* INFORMATION SUPPLIED:
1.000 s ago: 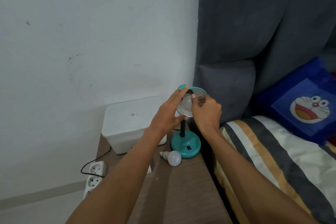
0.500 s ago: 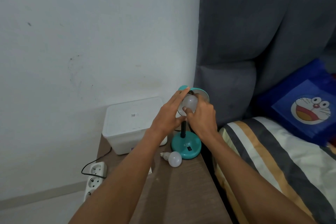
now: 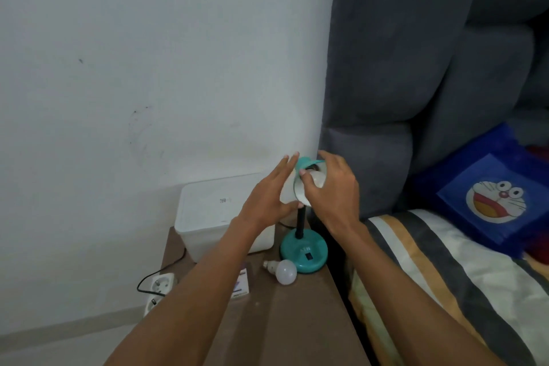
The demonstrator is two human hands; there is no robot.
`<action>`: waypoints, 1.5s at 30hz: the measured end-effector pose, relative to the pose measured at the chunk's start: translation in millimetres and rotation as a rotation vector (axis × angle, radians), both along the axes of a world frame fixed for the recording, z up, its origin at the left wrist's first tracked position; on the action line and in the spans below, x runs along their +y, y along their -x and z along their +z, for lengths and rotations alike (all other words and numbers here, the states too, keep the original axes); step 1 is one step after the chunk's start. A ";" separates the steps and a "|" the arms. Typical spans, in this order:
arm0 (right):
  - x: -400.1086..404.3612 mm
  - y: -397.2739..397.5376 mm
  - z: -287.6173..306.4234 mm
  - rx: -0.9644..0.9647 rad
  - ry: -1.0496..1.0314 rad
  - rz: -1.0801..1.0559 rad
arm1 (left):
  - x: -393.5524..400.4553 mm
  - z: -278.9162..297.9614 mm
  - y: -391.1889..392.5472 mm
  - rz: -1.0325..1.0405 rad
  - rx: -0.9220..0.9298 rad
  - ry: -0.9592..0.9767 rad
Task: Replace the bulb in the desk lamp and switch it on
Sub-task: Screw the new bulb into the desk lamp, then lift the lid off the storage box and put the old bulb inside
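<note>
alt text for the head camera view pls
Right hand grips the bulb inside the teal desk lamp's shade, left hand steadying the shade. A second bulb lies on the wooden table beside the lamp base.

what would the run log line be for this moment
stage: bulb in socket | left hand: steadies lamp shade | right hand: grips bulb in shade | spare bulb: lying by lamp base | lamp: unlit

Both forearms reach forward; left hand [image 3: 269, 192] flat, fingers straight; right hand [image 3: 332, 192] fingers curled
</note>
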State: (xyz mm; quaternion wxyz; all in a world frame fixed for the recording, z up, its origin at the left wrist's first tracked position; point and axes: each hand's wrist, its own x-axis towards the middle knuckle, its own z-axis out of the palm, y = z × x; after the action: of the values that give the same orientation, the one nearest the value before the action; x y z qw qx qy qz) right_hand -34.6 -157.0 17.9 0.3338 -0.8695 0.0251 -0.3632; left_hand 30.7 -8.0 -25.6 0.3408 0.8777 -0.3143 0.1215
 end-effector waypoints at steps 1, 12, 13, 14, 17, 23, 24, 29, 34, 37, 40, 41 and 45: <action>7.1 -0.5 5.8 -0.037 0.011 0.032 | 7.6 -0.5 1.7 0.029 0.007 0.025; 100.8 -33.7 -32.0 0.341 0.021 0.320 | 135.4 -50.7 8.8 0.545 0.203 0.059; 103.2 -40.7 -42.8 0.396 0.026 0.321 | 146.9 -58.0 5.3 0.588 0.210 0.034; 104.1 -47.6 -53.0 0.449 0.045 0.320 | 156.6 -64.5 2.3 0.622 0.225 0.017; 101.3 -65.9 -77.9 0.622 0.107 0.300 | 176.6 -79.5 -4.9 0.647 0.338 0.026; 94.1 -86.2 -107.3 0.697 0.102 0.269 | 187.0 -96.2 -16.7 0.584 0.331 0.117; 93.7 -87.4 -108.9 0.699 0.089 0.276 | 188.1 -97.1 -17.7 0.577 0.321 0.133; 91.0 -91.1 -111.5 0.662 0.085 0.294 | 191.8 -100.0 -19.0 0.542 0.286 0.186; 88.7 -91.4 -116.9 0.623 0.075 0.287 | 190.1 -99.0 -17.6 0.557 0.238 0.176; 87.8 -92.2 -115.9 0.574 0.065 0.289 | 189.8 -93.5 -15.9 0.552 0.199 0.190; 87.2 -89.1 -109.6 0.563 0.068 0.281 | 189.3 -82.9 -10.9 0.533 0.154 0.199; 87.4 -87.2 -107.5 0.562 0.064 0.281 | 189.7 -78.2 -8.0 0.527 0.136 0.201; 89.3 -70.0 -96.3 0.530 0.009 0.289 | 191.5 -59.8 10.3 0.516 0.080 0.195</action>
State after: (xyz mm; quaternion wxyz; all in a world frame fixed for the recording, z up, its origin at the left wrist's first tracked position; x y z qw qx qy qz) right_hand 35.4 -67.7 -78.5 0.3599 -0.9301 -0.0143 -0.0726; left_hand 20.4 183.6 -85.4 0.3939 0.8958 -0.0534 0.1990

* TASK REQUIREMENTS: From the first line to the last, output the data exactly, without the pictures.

* ANSWER AREA:
1.000 s ago: 
0.500 s ago: 
now: 
The demonstrator is two human hands; there is no robot.
`<action>`: waypoints, 1.5s at 30hz: the measured end-effector pose, relative to the pose measured at the chunk's start: translation in millimetres and rotation as a rotation vector (axis × angle, radians), both along the axes of a world frame fixed for the recording, z up, its origin at the left wrist's first tracked position; on the action line and in the spans below, x runs along their +y, y along their -x and z along their +z, for lengths and rotations alike (all other words and numbers here, the states too, keep the original axes); step 1 is one step after the chunk's start. A ";" separates the steps and a "|" the arms. Typical spans, in this order:
arm0 (right):
  - x: -400.1086..404.3612 mm
  - y: -397.2739..397.5376 mm
  - z: -287.6173..306.4234 mm
  - rx: -0.9644..0.9647 rad
  - ry: -1.0496..1.0314 rad
  - rz: -1.0801..1.0559 rad
arm1 (left):
  - x: -393.5524..400.4553 mm
  - z: -278.9162..297.9614 mm
  - y: -391.1889..392.5472 mm
  - rz: -1.0325..1.0405 rad
  - rx: -0.9220..0.9298 rad
  - ry: -0.9592..0.9767 rad
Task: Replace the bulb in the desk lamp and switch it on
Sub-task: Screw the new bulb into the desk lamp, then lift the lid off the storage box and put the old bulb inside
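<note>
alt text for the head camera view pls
Right hand grips the bulb inside the teal desk lamp's shade, left hand steadying the shade. A second bulb lies on the wooden table beside the lamp base.

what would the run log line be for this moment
stage: bulb in socket | left hand: steadies lamp shade | right hand: grips bulb in shade | spare bulb: lying by lamp base | lamp: unlit

Both forearms reach forward; left hand [image 3: 269, 192] flat, fingers straight; right hand [image 3: 332, 192] fingers curled
</note>
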State: (xyz mm; quaternion wxyz; all in a world frame fixed for the recording, z up, its origin at the left wrist's first tracked position; point and axes: each hand's wrist, its own x-axis towards the middle knuckle, its own z-axis out of the palm, y = z × x; after the action: of the values that give the same orientation, the one nearest the value before the action; x y z qw qx qy qz) right_hand -34.6 -157.0 17.9 0.3338 -0.8695 0.0251 -0.3632; left_hand 30.7 -8.0 -25.6 0.3408 0.8777 -0.3143 0.1215
 end-effector waypoints at steps 1, 12, 13, 14, 17, 23, 24, 29, 34, 37, 40, 41 and 45: <action>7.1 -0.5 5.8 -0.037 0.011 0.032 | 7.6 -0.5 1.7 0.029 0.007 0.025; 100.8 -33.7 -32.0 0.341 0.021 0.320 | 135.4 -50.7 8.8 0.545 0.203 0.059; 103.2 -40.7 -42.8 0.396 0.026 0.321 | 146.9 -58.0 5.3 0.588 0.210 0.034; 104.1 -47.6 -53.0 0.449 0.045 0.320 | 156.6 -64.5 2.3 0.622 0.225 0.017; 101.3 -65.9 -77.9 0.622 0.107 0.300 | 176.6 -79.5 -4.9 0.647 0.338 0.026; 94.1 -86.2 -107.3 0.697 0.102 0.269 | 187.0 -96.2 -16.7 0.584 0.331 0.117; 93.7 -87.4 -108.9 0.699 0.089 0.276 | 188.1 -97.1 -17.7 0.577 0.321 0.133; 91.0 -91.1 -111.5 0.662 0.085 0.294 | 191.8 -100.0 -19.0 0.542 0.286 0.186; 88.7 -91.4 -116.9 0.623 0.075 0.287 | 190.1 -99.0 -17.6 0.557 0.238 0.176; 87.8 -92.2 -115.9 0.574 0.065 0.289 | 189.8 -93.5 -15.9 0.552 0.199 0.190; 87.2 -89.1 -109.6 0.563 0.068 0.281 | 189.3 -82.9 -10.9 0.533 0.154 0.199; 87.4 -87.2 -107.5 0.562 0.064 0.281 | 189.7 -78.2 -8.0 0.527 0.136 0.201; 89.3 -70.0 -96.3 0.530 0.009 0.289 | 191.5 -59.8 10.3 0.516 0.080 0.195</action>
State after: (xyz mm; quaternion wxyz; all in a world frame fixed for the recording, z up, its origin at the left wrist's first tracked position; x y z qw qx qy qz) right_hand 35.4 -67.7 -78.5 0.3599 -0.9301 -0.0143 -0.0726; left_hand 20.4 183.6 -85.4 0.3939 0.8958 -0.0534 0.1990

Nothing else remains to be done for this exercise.